TASK STATEMENT:
Repeat the data exactly. Pictures are not part of the copy.

━━━━

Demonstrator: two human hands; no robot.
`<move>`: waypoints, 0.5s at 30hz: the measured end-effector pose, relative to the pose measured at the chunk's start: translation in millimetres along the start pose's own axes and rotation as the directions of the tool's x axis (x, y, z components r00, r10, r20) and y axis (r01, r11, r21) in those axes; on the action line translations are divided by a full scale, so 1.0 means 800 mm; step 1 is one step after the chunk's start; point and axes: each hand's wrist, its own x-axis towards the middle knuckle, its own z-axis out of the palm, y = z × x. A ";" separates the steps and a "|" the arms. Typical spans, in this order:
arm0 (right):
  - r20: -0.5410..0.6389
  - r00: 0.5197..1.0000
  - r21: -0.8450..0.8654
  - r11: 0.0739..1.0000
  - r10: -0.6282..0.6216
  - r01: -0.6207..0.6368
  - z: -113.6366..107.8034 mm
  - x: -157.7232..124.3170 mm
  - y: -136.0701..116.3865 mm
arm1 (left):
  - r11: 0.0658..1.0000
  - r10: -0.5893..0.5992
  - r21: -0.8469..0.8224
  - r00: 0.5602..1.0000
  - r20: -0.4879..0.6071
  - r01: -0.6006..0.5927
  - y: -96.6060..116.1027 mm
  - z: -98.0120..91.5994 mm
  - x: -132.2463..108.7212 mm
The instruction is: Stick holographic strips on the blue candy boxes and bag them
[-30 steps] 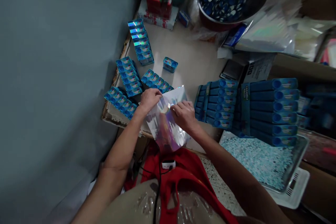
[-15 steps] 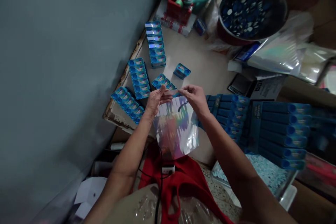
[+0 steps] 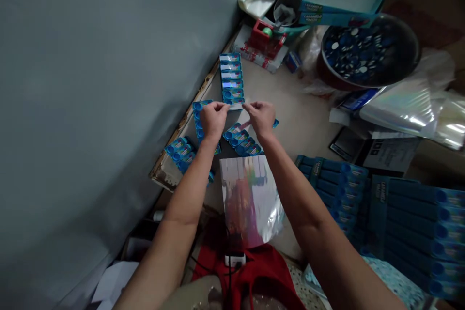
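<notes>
My left hand (image 3: 213,118) pinches one end of a small shiny clear strip (image 3: 236,106), and my right hand (image 3: 260,116) pinches the other end. Stretched between my fingertips, the strip is over the near end of a row of small blue printed boxes (image 3: 231,75); whether it touches them I cannot tell. Several boxes in that row bear pale shiny strips. A second blue row (image 3: 198,105) is partly hidden behind my left hand. Below my hands lies a short row of blue boxes (image 3: 242,141). A holographic sheet (image 3: 249,203) with cut strips lies nearest my body.
At the back stand a red tape dispenser (image 3: 267,38) and a large dark bowl (image 3: 366,53) of blue and white pieces. Stacked long blue boxes (image 3: 407,223) fill the right side. A grey wall (image 3: 90,82) borders the table's left edge (image 3: 189,111).
Both hands have moved forward from the holographic sheet to the far row of blue boxes, carrying the strip. The sheet stays near my body. The camera view has shifted.
</notes>
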 end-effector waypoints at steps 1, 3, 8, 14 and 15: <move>-0.049 0.998 -0.041 0.999 0.028 -0.030 0.011 0.017 -0.006 | 0.992 0.048 0.121 0.998 -0.036 -0.043 0.005 -0.003 0.016; -0.095 0.993 -0.085 0.994 0.066 -0.074 0.029 0.045 -0.018 | 0.946 0.108 0.314 0.990 -0.086 -0.076 0.013 -0.007 0.042; -0.078 0.994 -0.139 0.987 0.072 -0.083 0.054 0.075 -0.033 | 0.901 0.098 0.432 0.988 -0.121 -0.036 0.014 -0.007 0.069; -0.053 0.993 -0.222 0.968 0.109 -0.118 0.057 0.074 -0.037 | 0.898 0.065 0.439 0.993 -0.103 -0.013 0.004 -0.004 0.078; -0.045 0.992 -0.235 0.964 0.119 -0.126 0.057 0.074 -0.038 | 0.897 0.068 0.443 0.993 -0.099 -0.017 0.003 -0.003 0.079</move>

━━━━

TASK OUTPUT:
Demonstrator: two human hands; no robot.
`<move>`: waypoints, 0.5s at 30hz: the measured end-effector pose, relative to the pose measured at the chunk's start: translation in millimetres along the start pose's own axes and rotation as the directions of the tool's x axis (x, y, z components r00, r10, r20) and y axis (r01, r11, r21) in those axes; on the action line translations are divided by a full scale, so 1.0 means 800 mm; step 1 is one step after the chunk's start; point and axes: each hand's wrist, its own x-axis towards the middle knuckle, its own z-axis out of the palm, y = z × x. A ";" separates the steps and a "|" the arms. Typical spans, in this order:
arm0 (right):
  - r20: -0.5410..0.6389
  - r00: 0.5197..1.0000
  - r21: -0.8450..0.8654
  - r11: 0.0739..1.0000
  - r10: -0.6282..0.6216
  - r01: -0.6207..0.6368
  - z: -113.6366..107.8034 mm
  - x: -157.7232..124.3170 mm
  - y: -136.0701..116.3865 mm
arm1 (left):
  - r11: 0.0658..1.0000
  - r10: -0.5893..0.5992
  - r21: -0.8469..0.8224
  - r00: 0.5602..1.0000
  - r20: -0.4879..0.6071
  - r01: -0.6006..0.5927
  - y: -96.6060..116.1027 mm
  - z: -98.0120..91.5994 mm
  - x: -132.2463..108.7212 mm
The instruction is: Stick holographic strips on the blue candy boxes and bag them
[-30 steps] 
[-15 steps] 
[+0 steps] 
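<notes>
My left hand (image 3: 213,118) pinches one end of a small shiny clear strip (image 3: 236,106), and my right hand (image 3: 260,116) pinches the other end. Stretched between my fingertips, the strip is over the near end of a row of small blue printed boxes (image 3: 231,75); whether it touches them I cannot tell. Several boxes in that row bear pale shiny strips. A second blue row (image 3: 198,105) is partly hidden behind my left hand. Below my hands lies a short row of blue boxes (image 3: 242,141). A holographic sheet (image 3: 249,203) with cut strips lies nearest my body.
At the back stand a red tape dispenser (image 3: 267,38) and a large dark bowl (image 3: 366,53) of blue and white pieces. Stacked long blue boxes (image 3: 407,223) fill the right side. A grey wall (image 3: 90,82) borders the table's left edge (image 3: 189,111).
Both hands have moved forward from the holographic sheet to the far row of blue boxes, carrying the strip. The sheet stays near my body. The camera view has shifted.
</notes>
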 end-effector waypoints at steps 1, 3, 8, 14 and 15: <move>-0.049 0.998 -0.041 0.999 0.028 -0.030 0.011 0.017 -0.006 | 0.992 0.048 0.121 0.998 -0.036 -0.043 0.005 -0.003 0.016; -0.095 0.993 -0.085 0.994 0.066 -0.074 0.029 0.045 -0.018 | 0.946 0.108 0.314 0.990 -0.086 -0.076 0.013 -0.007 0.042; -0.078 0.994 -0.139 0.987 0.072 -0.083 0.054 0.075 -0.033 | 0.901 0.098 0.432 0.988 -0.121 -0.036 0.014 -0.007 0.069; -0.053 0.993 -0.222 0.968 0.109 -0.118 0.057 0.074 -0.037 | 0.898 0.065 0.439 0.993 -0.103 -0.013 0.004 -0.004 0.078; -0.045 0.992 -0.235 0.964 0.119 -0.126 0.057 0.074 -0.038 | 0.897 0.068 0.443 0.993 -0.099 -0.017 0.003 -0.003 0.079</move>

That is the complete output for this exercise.